We still get nervous from time to time and consider adding a capful of Miralax, or as recently as yesterday, consider a full cleanout. But instead, doubled the dose of Magnesium Citrate and gave two capsules of Smooth Move (natural Senna and herbs to stimulate bowel activity), and do you know what we got? Shit. We got a lot of shit this morning. And a happy boy.

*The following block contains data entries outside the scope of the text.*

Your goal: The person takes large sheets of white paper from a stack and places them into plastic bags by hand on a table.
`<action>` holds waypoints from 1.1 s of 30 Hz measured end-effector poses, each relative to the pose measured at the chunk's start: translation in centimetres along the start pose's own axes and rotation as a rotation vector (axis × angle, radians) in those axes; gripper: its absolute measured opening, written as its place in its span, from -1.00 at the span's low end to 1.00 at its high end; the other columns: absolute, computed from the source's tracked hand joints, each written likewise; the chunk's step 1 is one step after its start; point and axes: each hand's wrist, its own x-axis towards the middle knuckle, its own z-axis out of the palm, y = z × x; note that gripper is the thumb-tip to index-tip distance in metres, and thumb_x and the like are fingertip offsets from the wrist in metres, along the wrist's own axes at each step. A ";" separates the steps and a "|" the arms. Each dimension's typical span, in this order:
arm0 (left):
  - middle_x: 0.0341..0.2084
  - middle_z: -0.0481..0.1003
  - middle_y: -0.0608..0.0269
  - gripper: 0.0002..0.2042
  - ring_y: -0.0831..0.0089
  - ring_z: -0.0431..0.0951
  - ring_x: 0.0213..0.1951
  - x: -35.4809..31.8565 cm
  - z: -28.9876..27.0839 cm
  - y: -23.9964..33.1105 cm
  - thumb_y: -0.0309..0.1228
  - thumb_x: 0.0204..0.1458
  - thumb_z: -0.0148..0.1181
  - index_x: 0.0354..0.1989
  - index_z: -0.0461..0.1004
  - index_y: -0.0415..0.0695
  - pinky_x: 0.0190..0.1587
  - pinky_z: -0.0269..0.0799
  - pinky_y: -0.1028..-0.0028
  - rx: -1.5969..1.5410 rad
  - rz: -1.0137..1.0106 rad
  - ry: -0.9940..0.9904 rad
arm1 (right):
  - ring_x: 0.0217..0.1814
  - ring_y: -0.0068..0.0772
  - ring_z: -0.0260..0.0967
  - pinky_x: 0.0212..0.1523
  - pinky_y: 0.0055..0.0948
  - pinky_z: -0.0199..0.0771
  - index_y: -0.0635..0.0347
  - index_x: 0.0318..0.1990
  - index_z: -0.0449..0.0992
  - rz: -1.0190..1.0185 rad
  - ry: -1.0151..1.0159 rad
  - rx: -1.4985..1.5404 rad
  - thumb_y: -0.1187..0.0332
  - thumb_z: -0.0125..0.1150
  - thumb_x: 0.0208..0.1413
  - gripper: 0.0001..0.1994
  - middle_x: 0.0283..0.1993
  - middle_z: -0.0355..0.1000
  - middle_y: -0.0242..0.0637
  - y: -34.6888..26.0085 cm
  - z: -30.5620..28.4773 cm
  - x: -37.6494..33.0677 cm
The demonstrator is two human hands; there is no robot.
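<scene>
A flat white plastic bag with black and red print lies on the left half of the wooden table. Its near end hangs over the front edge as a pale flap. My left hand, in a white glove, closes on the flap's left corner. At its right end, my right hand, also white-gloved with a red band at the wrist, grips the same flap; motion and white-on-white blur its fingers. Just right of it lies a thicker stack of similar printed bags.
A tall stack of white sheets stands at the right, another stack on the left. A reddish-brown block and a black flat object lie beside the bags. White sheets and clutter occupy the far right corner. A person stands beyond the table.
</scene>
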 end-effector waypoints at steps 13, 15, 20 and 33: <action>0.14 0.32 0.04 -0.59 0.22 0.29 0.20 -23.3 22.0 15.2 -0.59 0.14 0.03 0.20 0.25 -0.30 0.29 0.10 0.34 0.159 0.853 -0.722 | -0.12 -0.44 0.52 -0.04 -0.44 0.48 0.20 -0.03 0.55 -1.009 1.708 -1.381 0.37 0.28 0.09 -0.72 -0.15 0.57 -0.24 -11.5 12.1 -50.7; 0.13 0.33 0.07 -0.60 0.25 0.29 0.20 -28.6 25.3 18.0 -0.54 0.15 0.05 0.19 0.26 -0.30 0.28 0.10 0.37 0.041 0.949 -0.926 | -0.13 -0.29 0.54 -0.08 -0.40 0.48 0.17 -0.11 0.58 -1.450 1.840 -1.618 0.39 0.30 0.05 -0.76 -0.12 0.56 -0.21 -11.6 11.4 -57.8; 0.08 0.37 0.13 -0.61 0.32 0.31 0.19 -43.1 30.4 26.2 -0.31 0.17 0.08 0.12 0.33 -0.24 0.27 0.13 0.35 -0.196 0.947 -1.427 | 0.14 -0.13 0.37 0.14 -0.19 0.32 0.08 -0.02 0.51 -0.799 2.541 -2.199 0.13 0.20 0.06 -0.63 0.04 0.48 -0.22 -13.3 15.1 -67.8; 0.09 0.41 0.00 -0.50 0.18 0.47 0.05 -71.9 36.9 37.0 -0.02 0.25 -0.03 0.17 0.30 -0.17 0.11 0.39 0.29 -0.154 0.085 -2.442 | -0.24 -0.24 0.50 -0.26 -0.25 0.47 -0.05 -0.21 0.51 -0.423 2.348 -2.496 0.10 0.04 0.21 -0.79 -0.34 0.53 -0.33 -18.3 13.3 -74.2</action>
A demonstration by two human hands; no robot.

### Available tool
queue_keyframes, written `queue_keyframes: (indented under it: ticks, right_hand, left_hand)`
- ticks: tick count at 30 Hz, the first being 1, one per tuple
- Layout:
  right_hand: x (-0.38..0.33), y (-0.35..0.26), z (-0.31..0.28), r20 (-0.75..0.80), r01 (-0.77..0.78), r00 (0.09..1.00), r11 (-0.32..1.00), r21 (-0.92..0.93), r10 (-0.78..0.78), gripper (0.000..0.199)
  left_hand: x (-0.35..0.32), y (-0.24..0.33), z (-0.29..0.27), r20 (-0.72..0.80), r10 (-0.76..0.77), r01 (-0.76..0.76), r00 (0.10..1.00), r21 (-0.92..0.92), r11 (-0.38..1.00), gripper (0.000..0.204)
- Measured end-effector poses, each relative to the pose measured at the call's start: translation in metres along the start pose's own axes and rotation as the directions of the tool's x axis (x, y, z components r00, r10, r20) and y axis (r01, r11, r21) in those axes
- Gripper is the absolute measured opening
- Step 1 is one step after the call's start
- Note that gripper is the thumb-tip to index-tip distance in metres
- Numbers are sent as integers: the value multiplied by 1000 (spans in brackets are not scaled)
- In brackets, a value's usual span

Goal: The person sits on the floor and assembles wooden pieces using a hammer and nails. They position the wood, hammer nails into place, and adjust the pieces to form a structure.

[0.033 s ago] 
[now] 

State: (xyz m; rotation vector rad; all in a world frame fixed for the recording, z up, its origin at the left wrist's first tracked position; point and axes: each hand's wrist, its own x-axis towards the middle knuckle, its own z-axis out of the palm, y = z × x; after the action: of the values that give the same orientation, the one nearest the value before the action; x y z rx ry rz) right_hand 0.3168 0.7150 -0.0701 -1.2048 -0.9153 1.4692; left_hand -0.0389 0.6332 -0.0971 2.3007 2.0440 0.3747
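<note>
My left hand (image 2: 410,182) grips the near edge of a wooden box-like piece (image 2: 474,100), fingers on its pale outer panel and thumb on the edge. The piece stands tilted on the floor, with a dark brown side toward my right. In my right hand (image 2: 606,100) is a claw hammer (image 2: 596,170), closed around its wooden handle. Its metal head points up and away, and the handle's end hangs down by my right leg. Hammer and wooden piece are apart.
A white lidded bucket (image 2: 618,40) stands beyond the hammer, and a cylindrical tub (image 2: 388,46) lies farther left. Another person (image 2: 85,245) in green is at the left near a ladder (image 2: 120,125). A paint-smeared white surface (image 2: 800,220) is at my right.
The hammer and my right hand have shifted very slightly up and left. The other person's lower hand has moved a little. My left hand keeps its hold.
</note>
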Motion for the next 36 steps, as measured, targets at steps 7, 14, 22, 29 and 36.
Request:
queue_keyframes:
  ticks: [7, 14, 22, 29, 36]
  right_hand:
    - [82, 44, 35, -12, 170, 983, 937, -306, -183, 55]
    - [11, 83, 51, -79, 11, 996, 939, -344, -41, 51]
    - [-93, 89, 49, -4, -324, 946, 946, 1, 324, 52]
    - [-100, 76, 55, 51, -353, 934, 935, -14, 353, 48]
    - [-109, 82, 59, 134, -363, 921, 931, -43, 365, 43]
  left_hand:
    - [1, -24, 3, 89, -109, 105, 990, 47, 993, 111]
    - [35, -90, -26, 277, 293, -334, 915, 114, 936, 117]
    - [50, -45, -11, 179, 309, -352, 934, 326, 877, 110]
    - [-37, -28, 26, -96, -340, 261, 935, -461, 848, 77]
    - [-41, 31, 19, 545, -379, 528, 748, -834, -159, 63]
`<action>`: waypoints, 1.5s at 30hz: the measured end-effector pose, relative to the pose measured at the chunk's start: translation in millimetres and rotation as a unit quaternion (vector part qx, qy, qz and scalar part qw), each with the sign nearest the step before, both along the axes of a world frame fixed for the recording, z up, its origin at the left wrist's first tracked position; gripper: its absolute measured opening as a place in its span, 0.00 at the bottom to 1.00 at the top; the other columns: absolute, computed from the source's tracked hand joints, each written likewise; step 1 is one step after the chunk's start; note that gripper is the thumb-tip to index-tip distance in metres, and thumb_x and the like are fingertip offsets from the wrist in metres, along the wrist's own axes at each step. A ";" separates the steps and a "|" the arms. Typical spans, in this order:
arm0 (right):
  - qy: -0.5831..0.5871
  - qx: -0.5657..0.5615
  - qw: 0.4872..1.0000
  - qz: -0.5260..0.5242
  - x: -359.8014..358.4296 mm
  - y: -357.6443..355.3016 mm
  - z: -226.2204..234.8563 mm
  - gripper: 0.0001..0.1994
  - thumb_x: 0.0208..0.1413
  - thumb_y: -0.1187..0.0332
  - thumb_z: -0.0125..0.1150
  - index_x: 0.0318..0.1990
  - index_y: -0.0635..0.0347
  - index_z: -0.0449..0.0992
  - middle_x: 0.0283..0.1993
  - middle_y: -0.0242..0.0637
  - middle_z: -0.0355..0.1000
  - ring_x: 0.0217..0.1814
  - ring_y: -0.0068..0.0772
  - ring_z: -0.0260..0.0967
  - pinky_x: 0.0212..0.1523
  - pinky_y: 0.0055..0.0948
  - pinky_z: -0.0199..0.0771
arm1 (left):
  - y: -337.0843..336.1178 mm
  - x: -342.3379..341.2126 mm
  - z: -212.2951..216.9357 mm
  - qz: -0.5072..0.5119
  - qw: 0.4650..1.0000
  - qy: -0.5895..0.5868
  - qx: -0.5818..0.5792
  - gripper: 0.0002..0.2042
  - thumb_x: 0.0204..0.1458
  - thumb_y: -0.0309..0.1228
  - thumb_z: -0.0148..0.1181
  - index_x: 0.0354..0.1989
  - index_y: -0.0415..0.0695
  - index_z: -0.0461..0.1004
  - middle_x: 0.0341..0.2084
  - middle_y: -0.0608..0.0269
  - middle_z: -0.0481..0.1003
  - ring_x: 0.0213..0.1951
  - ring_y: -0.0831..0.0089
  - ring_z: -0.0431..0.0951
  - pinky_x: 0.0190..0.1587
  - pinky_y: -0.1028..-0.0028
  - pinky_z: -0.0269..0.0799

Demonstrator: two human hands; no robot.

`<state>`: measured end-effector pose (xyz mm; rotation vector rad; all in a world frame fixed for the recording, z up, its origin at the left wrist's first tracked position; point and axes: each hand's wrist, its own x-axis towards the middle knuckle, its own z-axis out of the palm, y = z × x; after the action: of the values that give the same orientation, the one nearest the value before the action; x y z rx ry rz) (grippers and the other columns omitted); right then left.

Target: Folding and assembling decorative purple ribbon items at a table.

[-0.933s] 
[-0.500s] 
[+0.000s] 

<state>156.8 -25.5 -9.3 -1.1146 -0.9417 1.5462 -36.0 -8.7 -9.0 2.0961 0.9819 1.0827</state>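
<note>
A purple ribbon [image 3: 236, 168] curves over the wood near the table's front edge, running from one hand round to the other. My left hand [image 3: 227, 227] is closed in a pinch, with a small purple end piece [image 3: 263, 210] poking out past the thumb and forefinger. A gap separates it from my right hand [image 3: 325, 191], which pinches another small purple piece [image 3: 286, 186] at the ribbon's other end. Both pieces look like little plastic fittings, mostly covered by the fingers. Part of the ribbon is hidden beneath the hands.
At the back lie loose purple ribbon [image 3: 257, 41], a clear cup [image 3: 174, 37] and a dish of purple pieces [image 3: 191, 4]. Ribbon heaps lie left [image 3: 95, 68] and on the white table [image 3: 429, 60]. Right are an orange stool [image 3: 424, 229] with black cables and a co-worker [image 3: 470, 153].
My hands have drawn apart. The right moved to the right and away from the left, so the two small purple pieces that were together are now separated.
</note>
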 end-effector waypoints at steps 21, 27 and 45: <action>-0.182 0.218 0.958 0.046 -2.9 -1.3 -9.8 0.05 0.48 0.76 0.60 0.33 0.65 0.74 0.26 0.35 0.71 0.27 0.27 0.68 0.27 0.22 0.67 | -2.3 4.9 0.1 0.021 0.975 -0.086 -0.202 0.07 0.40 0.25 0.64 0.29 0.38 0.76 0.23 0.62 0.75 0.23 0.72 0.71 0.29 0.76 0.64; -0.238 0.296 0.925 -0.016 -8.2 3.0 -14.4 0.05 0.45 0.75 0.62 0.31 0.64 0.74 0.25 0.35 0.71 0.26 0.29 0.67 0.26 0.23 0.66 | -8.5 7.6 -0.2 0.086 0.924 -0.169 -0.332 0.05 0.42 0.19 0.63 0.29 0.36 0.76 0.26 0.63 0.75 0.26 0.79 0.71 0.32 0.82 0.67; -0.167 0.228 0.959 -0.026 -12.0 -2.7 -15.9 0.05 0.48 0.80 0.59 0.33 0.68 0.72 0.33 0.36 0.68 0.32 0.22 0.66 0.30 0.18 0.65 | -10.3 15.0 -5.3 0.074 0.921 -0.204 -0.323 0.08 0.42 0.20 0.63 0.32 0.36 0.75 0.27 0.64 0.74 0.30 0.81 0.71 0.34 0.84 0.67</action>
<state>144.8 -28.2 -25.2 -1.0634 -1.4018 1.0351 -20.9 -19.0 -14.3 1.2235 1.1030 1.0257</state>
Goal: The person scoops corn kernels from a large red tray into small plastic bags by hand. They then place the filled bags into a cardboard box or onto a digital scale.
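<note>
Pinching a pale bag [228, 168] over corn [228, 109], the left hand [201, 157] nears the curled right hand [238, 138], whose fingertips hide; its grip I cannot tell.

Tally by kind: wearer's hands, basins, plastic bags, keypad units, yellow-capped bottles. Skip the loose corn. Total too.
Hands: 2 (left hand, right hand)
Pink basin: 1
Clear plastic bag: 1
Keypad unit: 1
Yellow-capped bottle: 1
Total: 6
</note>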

I don’t understand your motivation for simply prescribing laxatives. Does it increase the odds of repeat customers? Do you treat typical children differently than the autistic ones? If you just assume their compromised guts are part of their autism, you’re right and you’re wrong. Yes, most kids with autism have compromised guts (either chronic constipation or chronic diarrhea), but it’s not normal. And it can be treated. Yes it takes time and patience, and a better understanding of why their guts are compromised. It takes some lab tests to understand the pathogens and unique challenges faced by these kids. But it can be done. It should be done. You took an oath to “first do no harm”. By slapping a band-aid on these kids you are doing harm. And no parent should just stand by and let you do it. I, for one, will not.